Your assignment: I would like each line of the data that holds the word "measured" copied out.
Extracted records START
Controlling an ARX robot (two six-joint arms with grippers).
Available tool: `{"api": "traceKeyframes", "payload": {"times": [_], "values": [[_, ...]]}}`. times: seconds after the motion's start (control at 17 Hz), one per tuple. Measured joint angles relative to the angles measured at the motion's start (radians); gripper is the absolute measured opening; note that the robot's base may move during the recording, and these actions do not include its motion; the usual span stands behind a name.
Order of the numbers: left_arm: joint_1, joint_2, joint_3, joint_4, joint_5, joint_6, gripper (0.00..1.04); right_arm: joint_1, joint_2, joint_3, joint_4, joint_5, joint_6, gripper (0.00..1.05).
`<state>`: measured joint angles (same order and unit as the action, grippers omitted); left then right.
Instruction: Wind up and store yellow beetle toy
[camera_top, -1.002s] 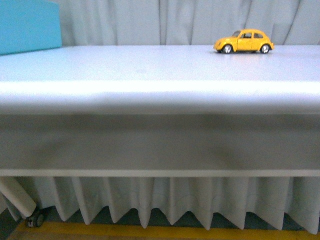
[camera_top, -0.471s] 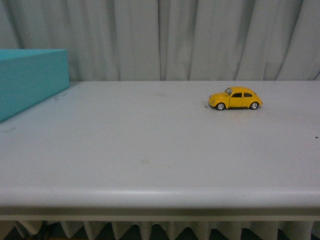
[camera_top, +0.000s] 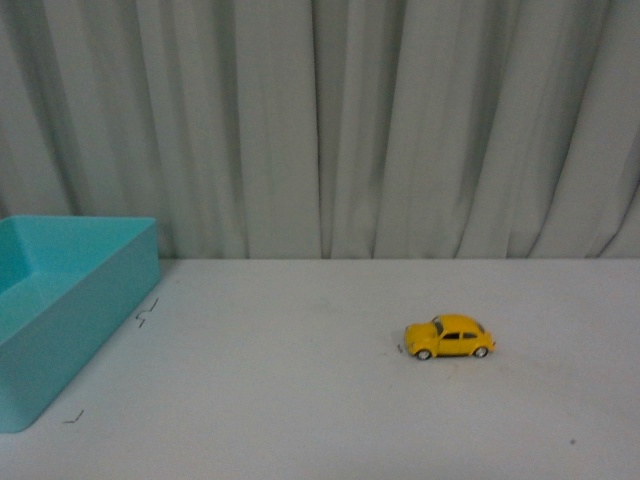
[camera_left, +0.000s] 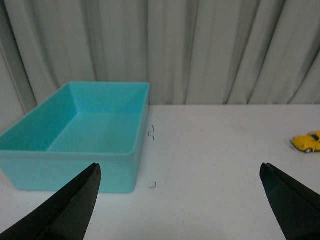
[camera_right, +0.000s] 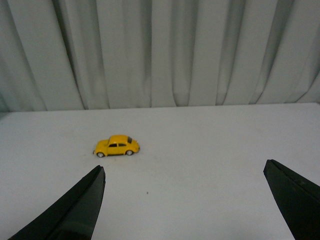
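Note:
The yellow beetle toy stands on its wheels on the white table, right of centre in the front view. It also shows in the right wrist view and at the edge of the left wrist view. No arm shows in the front view. My left gripper is open and empty, above the table beside the teal bin. My right gripper is open and empty, well short of the toy, which lies ahead and off to one side of it.
A teal open bin stands at the table's left; its inside shows nothing in it. Small dark marks lie on the table beside it. A grey pleated curtain hangs behind the table.
The front camera has risen from table-edge height to looking down on the tabletop. The toy and bin now sit lower in that view. The toy itself has not moved on the table.

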<state>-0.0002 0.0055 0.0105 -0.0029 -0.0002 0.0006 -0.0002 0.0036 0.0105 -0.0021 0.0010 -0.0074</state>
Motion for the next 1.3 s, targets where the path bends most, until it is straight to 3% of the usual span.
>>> {"api": "traceKeyframes", "payload": {"times": [1.3], "values": [[0.000, 0.000, 0.000, -0.001, 0.000, 0.000, 0.98, 0.000, 0.000, 0.000, -0.002, -0.001, 0.000, 0.98]]}}
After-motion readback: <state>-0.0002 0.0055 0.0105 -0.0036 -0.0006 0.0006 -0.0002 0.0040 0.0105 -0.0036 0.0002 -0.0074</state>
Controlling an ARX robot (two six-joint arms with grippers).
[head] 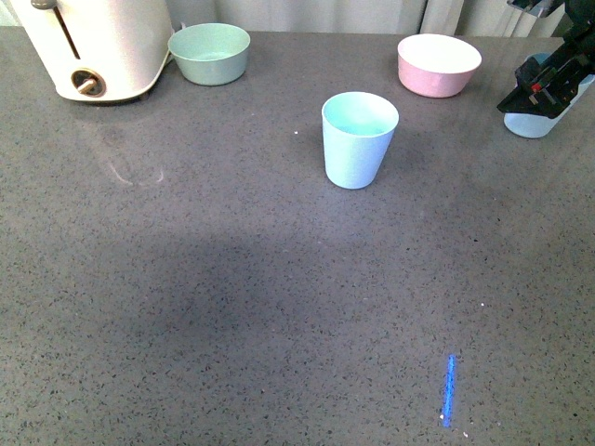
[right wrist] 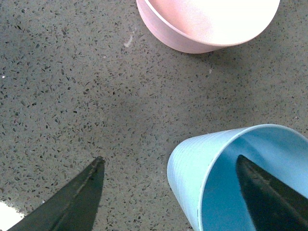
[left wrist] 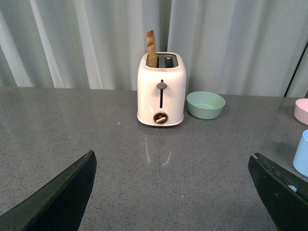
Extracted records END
Task result:
Available tool: `{"api": "traceKeyframes", "payload": {"times": [_], "values": [[_, ...]]}}`. times: seconds after the motion's start (control at 17 Hz), one per tuple. Measured joint angles relative to the angles measured at the motion's start (radians); gripper is the absolute measured opening; note that the robot's base may move during the recording, and these actions do not include its motion; the usual span stands behind a name.
`<state>`: measured joint angles (same order and unit as the action, grippers omitted); left then right.

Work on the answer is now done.